I haven't gotten around to doing a soil test. Soil here is always very acidic. There is a lot of granite.


----------



## Steve in PA (Jan 26, 2015)

SeaCucumber said:


> The #1 rule for soil health is to not till when possible.


 True but if you are starting with hard pan you have to get that broken up.


----------



## SeaCucumber (Jun 5, 2014)

You don't have to brake up hard pan much to get the seed in. I got my land covered by broadcasting and raking where I could.

Farmers either broadcast or sow with a drill. If they are terminating, they use a roller crimper planter.
https://youtube.com/results?q=roller crimper planter&sm=3

To break hard pan, radishes are used. I probably should have gotten radishes. I could also use dandelions for that.


----------



## jdmidwest (Jul 9, 2012)

Are you trying to grow a garden or a bee plot?

Either way, if dirt is fine, you will have to introduce some organic matter into it to make it a topsoil. Cover crop of clover or other nitrogen fixer, tilled under to make a green manure of organics is a quick way to improve soil. Bees can use the clover as food, soil will be improved by both nitrogen fixation and added organic matter.


----------



## aunt betty (May 4, 2015)

The way I improve a spot is to start piling up the lawn clipping and leaves there. It attracts worms as it decomposes. 
"Juices up" the soil while at the same time the worms are making it aerated and leaving their worm waste which is like plant gold. 
It takes some thyme. 
My dirt is already good to start with though.


----------



## SeaCucumber (Jun 5, 2014)

I am trying to mostly grow soil enhancing cover crops with a few lazy food plants (elderberry, raspberry...). They will look like a meadow. I might add coppiced black locusts (legume trees).

Goals: 1. Remove dirt (off my land) to get rid of a steep slope. 2. Soil health

Tilling has been mentioned 3 times.

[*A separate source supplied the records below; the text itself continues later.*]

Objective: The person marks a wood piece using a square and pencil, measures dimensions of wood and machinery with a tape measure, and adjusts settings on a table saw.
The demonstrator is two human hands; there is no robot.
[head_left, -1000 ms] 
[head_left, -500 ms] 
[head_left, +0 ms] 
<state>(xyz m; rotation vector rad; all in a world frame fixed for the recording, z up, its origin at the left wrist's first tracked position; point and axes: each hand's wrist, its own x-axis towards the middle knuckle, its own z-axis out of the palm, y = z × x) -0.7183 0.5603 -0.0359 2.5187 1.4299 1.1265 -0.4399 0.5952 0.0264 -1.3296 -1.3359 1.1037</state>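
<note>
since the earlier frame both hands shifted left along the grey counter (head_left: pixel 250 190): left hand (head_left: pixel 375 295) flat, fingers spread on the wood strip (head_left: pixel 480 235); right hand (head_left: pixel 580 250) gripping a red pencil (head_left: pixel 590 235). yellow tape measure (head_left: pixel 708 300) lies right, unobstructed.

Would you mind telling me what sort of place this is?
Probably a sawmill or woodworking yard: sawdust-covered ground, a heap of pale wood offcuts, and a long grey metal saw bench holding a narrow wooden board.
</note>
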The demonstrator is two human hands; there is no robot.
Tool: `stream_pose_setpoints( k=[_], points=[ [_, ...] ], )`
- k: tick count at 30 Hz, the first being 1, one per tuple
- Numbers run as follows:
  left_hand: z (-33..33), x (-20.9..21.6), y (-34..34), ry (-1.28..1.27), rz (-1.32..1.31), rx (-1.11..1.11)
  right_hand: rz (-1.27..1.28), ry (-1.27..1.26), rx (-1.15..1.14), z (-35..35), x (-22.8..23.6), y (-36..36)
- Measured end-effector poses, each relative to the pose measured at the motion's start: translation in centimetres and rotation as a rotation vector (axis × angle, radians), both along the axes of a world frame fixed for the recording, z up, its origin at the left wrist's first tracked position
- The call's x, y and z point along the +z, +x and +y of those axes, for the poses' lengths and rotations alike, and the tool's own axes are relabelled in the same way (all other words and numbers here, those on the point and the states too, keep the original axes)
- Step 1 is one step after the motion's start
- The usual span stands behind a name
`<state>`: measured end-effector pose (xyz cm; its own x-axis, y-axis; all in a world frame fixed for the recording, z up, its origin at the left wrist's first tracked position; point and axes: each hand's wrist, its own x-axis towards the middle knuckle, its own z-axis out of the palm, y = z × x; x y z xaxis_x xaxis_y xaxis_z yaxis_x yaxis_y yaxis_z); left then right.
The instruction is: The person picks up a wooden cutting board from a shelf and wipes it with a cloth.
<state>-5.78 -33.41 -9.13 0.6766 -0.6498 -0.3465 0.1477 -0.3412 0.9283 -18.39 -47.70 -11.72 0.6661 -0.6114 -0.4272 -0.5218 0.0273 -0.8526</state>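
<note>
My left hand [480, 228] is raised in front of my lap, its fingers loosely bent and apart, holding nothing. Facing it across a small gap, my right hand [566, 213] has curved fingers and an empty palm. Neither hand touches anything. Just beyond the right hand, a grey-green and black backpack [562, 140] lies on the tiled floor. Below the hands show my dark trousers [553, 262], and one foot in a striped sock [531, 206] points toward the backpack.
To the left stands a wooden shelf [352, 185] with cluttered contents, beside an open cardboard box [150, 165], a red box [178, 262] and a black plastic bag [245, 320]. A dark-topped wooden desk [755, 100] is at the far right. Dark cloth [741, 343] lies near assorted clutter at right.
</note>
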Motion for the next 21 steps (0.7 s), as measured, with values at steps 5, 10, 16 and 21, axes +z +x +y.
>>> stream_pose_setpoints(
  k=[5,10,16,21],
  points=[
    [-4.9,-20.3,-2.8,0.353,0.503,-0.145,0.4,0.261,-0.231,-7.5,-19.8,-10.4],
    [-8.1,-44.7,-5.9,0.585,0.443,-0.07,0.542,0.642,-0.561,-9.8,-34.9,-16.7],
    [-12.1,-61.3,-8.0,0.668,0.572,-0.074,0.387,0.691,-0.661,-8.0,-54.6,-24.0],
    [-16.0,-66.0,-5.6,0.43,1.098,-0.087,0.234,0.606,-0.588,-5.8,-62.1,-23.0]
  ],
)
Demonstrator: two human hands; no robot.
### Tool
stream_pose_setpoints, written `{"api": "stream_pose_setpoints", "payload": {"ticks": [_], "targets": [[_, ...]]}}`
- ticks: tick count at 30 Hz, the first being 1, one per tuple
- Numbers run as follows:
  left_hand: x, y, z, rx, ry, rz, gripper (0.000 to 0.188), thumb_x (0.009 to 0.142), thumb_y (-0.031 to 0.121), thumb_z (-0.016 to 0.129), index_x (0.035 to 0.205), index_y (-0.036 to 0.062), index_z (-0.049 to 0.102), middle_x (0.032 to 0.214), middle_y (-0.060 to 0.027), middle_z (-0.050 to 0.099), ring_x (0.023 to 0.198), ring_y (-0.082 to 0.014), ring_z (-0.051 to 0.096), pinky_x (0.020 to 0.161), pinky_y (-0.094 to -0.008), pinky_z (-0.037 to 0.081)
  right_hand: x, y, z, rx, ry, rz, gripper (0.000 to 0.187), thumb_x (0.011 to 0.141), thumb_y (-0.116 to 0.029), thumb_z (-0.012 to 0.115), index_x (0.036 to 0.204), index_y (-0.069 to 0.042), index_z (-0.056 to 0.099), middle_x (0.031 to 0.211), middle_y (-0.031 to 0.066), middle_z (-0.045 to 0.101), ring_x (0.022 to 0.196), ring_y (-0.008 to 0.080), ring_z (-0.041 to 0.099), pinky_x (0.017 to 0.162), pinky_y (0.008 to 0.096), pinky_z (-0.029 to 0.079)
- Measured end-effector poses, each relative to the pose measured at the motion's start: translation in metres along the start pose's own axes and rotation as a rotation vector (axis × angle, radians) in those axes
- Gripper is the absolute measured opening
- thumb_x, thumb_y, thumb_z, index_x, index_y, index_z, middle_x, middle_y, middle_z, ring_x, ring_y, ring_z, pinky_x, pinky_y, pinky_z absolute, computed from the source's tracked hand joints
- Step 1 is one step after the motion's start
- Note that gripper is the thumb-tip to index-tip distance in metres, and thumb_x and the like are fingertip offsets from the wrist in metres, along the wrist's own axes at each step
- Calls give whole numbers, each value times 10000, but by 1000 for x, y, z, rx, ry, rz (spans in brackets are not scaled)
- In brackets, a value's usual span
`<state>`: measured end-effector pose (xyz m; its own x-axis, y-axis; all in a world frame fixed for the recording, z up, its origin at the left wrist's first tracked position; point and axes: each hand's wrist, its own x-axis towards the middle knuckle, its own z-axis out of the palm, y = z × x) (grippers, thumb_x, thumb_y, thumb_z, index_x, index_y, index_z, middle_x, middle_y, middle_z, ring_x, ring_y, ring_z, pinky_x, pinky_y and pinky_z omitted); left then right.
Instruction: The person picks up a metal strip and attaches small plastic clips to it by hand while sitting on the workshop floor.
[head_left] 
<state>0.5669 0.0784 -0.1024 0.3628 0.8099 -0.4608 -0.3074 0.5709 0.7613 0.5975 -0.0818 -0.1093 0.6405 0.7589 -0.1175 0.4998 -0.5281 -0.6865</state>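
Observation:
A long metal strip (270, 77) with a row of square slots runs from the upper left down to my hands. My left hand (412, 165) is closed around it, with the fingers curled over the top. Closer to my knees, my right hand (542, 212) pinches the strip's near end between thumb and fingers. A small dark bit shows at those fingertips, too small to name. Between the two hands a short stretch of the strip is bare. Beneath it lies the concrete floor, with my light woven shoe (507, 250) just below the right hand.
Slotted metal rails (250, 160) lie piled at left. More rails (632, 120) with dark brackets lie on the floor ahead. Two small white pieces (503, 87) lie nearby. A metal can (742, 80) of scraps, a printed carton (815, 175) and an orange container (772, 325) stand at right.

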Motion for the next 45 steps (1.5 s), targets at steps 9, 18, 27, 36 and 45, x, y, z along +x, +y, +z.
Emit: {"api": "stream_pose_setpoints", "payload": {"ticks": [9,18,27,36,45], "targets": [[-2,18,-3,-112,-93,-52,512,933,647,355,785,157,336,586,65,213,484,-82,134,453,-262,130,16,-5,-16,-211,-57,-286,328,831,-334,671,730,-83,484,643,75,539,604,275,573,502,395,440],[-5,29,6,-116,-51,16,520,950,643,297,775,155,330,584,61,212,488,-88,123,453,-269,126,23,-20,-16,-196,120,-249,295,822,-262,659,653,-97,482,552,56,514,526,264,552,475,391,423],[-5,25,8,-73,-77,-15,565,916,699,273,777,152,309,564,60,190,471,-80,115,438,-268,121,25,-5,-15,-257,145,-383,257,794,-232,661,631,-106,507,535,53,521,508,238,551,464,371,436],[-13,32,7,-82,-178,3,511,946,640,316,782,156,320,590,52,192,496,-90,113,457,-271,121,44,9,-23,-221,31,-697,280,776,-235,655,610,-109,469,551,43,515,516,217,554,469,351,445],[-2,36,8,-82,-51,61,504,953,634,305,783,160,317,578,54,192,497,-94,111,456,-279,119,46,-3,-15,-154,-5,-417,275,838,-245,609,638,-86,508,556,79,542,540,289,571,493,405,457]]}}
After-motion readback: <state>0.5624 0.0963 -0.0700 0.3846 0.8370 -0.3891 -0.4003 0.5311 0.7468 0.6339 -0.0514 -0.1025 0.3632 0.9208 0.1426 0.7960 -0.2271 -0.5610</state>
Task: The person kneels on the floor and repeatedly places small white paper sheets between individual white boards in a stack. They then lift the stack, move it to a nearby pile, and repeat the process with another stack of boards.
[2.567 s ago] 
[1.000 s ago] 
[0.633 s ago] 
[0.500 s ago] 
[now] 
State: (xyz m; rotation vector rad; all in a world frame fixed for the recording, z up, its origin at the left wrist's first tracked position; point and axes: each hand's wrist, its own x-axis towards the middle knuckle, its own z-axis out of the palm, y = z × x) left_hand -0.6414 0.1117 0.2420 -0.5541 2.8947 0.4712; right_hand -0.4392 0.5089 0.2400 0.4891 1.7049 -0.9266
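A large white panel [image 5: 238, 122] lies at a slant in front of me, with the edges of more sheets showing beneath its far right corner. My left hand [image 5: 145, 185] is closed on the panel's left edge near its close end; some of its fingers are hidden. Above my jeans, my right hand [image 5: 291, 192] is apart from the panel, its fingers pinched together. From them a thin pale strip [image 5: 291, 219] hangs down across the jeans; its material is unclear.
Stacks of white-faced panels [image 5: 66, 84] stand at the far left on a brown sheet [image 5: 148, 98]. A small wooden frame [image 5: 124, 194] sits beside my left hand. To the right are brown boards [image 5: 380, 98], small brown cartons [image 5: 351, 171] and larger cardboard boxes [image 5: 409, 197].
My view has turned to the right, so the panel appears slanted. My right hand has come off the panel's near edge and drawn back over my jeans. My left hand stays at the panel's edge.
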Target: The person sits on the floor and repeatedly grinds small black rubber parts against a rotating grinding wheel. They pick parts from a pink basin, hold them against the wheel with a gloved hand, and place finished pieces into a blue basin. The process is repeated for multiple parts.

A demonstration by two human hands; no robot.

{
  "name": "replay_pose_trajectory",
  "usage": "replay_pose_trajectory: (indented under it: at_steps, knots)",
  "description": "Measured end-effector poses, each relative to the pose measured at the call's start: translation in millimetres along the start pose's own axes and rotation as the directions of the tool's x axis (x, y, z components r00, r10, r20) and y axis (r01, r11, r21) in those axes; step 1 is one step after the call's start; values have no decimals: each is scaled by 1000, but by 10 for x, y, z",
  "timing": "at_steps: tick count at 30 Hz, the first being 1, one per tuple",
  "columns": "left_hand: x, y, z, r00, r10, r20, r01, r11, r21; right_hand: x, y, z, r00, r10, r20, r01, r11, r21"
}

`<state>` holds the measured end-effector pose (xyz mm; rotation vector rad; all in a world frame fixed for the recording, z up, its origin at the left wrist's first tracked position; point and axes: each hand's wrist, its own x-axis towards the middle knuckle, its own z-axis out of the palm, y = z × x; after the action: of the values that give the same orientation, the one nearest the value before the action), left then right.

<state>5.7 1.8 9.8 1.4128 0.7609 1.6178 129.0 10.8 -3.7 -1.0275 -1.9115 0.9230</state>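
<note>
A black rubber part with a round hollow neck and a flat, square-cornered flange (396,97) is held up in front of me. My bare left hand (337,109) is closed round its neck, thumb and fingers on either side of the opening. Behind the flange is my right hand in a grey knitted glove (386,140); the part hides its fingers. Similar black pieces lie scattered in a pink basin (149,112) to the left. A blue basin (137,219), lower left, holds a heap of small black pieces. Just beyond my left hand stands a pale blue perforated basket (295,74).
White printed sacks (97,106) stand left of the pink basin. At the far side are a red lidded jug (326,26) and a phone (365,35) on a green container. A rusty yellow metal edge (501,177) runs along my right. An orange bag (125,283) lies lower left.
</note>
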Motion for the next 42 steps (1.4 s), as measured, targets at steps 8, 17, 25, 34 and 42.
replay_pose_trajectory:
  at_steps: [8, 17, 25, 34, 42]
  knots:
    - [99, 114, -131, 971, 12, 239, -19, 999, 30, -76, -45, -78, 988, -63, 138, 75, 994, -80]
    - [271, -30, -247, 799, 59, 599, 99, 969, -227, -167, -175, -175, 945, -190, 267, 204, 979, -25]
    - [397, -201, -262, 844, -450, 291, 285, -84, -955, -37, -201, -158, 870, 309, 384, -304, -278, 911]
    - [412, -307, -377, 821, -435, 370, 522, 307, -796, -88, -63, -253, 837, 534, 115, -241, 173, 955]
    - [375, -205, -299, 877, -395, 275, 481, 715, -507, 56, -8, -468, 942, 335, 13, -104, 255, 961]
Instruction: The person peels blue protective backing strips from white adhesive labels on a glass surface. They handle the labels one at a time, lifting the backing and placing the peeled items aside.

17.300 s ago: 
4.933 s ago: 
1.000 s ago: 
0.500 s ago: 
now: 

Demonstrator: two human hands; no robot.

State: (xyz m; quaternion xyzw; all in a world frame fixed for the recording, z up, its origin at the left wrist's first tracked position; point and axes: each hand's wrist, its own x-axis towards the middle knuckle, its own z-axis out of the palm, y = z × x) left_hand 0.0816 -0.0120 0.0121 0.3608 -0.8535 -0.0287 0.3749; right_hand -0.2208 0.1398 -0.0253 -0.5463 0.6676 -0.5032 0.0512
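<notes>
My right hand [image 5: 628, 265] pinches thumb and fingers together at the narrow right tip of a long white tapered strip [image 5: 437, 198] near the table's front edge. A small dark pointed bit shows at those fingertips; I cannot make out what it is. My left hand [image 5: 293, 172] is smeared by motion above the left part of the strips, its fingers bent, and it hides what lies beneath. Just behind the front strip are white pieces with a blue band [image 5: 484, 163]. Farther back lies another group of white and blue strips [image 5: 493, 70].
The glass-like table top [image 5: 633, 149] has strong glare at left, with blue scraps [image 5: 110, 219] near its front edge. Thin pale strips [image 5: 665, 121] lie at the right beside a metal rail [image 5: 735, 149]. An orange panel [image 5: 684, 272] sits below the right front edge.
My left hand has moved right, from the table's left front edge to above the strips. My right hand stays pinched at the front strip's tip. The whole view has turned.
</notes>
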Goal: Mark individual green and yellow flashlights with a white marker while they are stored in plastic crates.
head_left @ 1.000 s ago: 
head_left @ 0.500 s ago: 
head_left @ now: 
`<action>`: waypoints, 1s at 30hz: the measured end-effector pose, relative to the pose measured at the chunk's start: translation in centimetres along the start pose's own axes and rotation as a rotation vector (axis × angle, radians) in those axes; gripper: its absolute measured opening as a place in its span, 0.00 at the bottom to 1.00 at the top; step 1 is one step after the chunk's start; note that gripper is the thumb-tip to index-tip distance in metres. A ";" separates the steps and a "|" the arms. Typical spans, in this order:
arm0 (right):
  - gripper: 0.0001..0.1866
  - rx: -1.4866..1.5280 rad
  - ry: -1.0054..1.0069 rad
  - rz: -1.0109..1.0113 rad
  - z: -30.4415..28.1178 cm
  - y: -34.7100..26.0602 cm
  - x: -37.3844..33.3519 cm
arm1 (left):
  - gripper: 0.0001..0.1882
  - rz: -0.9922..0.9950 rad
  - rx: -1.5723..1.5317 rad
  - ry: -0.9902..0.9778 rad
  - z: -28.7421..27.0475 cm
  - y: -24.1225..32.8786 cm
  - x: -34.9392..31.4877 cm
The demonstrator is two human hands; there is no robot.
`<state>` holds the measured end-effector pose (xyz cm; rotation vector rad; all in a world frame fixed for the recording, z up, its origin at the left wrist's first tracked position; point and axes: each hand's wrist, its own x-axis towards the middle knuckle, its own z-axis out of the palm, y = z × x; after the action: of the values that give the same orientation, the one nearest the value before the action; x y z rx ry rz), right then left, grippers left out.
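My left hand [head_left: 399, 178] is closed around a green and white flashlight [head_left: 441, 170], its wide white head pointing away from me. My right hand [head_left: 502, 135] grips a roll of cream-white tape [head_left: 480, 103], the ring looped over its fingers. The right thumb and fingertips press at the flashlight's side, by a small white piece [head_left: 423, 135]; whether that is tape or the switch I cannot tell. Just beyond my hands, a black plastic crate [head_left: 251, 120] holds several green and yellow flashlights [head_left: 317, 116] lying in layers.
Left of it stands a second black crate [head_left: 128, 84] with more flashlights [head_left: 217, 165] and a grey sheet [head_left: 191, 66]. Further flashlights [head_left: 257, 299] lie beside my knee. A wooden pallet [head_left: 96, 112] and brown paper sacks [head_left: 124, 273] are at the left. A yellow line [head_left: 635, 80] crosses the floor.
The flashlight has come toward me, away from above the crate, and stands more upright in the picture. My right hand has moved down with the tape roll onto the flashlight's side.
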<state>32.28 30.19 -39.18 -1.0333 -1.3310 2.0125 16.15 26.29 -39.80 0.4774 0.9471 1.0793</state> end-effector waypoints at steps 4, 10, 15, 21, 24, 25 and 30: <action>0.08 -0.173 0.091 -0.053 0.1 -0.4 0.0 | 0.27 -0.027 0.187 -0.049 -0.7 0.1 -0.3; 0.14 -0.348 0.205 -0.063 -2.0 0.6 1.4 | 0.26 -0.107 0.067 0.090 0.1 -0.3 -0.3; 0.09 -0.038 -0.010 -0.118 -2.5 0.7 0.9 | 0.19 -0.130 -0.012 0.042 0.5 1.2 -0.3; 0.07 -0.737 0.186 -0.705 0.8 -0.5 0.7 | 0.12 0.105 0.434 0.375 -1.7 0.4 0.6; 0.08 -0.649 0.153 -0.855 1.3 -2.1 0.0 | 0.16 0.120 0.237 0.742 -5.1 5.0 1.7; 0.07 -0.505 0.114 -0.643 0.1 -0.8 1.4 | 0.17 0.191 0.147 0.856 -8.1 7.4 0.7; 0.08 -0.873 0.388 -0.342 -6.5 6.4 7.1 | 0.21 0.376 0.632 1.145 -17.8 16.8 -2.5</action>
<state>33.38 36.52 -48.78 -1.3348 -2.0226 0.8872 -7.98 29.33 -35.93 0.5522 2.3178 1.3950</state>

It doesn't improve soil. Never till unless you have to (potatoes, etc.).

Watch these videos tiller people.
https://youtube.com/watch?v=EMV_omYQBkQ
https://youtube.com/watch?v=Rpl09XP_f-w


----------



## Steve in PA (Jan 26, 2015)

I don't understand...You solicit advice to improve your soil and then argue with the advice given. A proper and more friendly reply is, "Thank you" then ignore the advice. To each their own I guess but I wouldn't ask for help and then proceed to tell those that to help that they are wrong.


----------



## clyderoad (Jun 10, 2012)

It's not you Steve in PA.
Internet farmers know it all, I saw it on youtube.

BTW cucumber, black locust is on the MA prohibited plant list.


----------



## Rader Sidetrack (Nov 30, 2011)

Here is the Massachusetts _Prohibited Plant List_ that clyderoad referred to: 
http://www.mass.gov/eea/agencies/agr/farm-products/plants/massachusetts-prohibited-plant-list.html


... and yes, the list includes _black locust_.


----------



## SeaCucumber (Jun 5, 2014)

I didn't know about Penn State testing. Thanks Steve. I put off testing because I broke my femur and had work to do.


----------



## SeaCucumber (Jun 5, 2014)

I love to eat black locusts flowers.


----------



## crmauch (Mar 3, 2016)

SeaCucumber said:


> I am trying to mostly grow soil enhancing cover crops with a few lazy food plants (elderberry, raspberry...). They will look like a meadow. I might add coppiced black locusts (legume trees)


Being on the North East Coast, unless you have a special circumstance, you plot will rapidly start growing trees. If you want to keep it 'meadow-like' you will need to mow it or cut it back somehow several times a year. In my experience, species you don't want will rapidly start to invade.


----------